Select and copy out every line in the records containing "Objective".

Records contained in a dataset
··········

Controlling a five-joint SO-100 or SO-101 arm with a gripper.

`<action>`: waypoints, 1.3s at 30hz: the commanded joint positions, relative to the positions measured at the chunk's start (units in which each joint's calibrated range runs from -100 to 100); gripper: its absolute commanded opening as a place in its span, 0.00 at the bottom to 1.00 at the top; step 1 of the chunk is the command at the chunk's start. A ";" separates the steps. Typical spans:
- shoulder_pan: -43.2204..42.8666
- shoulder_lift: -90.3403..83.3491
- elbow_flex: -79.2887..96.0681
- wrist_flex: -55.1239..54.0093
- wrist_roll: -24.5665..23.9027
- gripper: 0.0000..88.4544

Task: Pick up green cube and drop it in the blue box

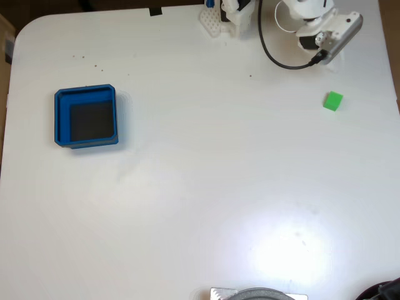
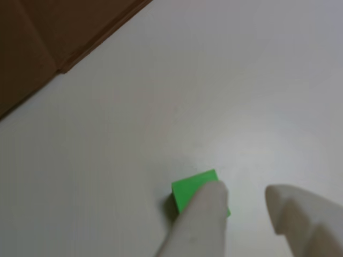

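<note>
On white surface (image 1: 200, 187), green cube (image 2: 188, 191) sits by spread hand (image 2: 244, 206), lined up for grab; blue box (image 1: 61, 119) far off.

table (image 1: 200, 206) bare between green cube (image 1: 333, 100) at right and blue box (image 1: 85, 116) at left; no obstacle on that path. black cable (image 1: 281, 59) loops near the arm, above the cube.

Smooth white table (image 1: 187, 200), faintly glossy, glare patch near its bottom edge in the fixed view. Plain matt-looking plastic on the green cube (image 1: 333, 101). Blue box (image 1: 60, 119) plastic-looking, floor dark and dull. Gripper fingers (image 2: 201, 225) smooth white plastic.
</note>
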 commanded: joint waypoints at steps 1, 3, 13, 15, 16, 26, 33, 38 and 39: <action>-0.07 4.41 -9.08 -1.13 0.10 0.03; -0.07 6.92 -11.42 -1.13 0.15 0.03; 0.16 19.04 -25.96 5.07 0.20 0.03; 0.84 21.13 -29.01 9.64 0.20 0.03; 1.30 22.14 -30.54 12.08 0.20 0.03; 3.06 27.99 -38.08 26.03 2.74 0.03; 2.90 28.07 -38.08 26.11 8.74 0.03; 2.68 28.07 -38.08 26.11 8.45 0.03; 2.60 27.99 -38.08 26.03 8.64 0.03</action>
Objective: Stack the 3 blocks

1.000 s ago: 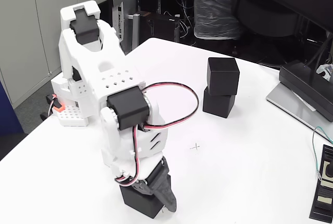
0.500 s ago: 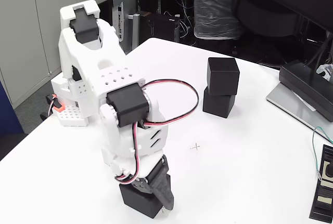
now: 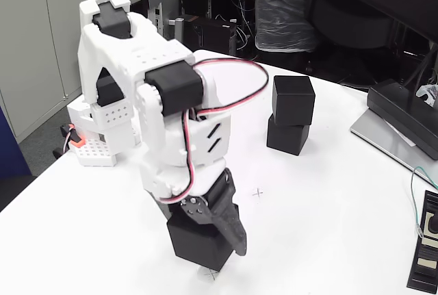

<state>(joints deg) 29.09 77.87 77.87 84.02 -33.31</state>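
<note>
The fingers (image 3: 229, 230) are pinching the third block (image 3: 200, 240) from above, the dark finger running down its right face in the fixed view while the other side of the grip is hidden behind the wrist. The gripper (image 3: 215, 240) sat lower over the block 1 second ago, with the cube flat on the white table (image 3: 328, 192). Now the arm has folded upward and the cube has come up with it, its lower corner just clear of the surface near the front edge. That reads as a lift under way, so the grasp has taken and the carry to the pile is the step in hand.

The held cube has no real long axis, since its sides look equal. What matters is its tilt and twist: it hangs slightly rotated, with 1 vertical edge turned toward the camera and its top face hidden under the gripper. It will probably need squaring up to sit flush on the pile.

Further back and to the right, well apart from the arm, stand the other 2 blocks. The lower block (image 3: 287, 135) rests on the table and the upper block (image 3: 293, 100) sits on it, skewed a little and overhanging slightly. They have not shifted across the 3 pictures. With 2 of the 3 already stacked, I judge the task about 2 thirds done. That skewed top makes a narrower landing, so a careless release could tip the pile.
</note>
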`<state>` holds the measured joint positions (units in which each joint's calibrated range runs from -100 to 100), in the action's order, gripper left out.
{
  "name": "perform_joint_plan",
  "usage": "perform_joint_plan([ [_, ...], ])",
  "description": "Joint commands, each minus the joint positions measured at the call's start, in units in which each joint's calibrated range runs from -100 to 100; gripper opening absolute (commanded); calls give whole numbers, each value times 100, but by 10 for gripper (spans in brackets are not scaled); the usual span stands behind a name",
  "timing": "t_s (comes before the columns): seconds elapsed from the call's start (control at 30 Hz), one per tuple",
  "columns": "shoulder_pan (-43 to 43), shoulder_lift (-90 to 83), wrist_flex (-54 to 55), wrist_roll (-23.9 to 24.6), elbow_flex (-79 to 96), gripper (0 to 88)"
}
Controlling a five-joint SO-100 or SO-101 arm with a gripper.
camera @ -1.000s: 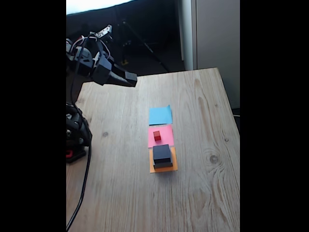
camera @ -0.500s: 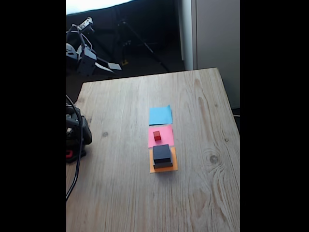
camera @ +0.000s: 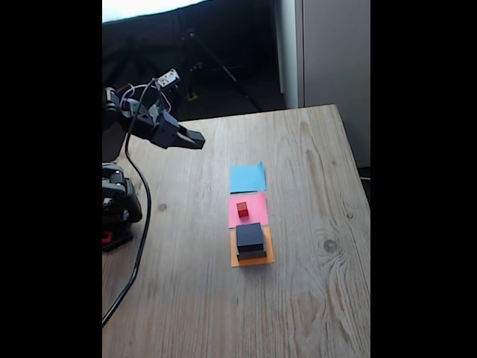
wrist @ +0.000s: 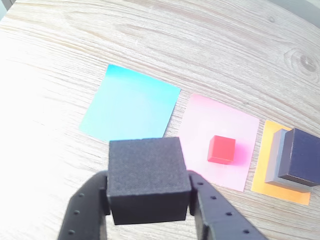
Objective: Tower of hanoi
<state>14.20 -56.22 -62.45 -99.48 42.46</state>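
Gripper (wrist: 148, 197) pinches the small black cube (wrist: 148, 180) between its two fingers, held high above the surface (wrist: 210, 45); in the fixed view the gripper (camera: 192, 139) hangs over the far left part of the wood, well apart from the paper squares. Red cube (wrist: 221, 149) sits alone on the pink square (wrist: 220, 142). Medium black block (wrist: 304, 156) rests on the grey block (wrist: 278, 155), both on the orange square (wrist: 278, 186). Blue square (wrist: 131, 104) is bare — the likely drop spot, judged from the layout. Risks: the fingers hold the cube only at its side faces, so a tilt or slip during descent could drop it off-centre or onto the paper's edge; releasing from too high could make it bounce and roll toward the red cube. A low sweep across the pink square could knock the red cube away. Hard to read — the carried cube hides the fingertips in the wrist view, the grey block is mostly covered, and in the fixed view the cube cannot be told from the dark gripper.
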Motion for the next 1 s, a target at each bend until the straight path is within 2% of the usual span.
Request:
perform_joint_plan([
  [0.0,30,-230,1757,-52,1472,75],
  [0.2,72,126,4209,-52,3172,73],
  [0.3,197,512,5116,-52,3545,73],
  [0.37,281,921,6087,-52,3827,73],
  [0.53,373,2200,7957,-52,4090,74],
  [0.97,348,5304,11437,-52,3909,75],
])
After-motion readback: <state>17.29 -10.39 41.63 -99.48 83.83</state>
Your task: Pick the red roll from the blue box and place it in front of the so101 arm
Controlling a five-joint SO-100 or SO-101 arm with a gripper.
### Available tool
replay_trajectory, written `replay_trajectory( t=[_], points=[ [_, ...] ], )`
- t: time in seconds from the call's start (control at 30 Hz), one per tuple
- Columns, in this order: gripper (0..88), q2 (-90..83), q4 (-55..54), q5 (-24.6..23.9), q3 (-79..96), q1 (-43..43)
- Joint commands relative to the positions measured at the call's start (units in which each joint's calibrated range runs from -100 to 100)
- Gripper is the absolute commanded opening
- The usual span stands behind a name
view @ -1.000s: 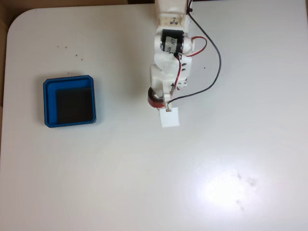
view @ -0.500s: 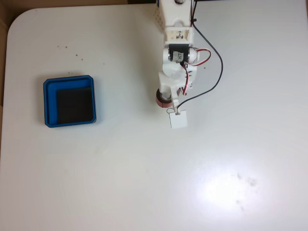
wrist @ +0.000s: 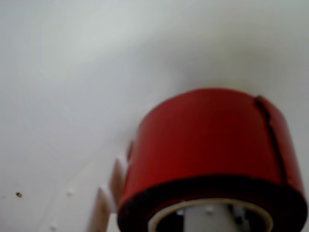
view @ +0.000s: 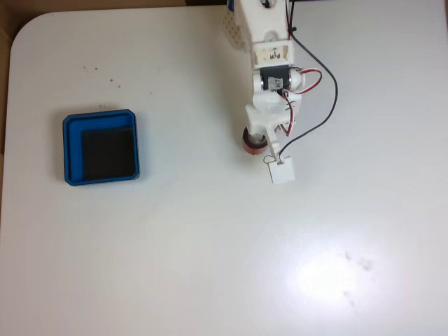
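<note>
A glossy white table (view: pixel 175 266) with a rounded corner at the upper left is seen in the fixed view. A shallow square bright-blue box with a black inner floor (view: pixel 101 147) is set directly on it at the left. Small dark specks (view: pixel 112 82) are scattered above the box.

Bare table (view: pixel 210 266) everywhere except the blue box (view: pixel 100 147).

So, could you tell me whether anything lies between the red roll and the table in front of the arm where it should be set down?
Nothing visible does. The gripper holds the red roll over bare white table, and the blue box sits far off to the left in the fixed view.
</note>
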Motion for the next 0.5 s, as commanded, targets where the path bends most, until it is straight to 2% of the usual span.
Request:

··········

Result:
Objective: Stack the 3 blocks
Objective: Tower of hanoi

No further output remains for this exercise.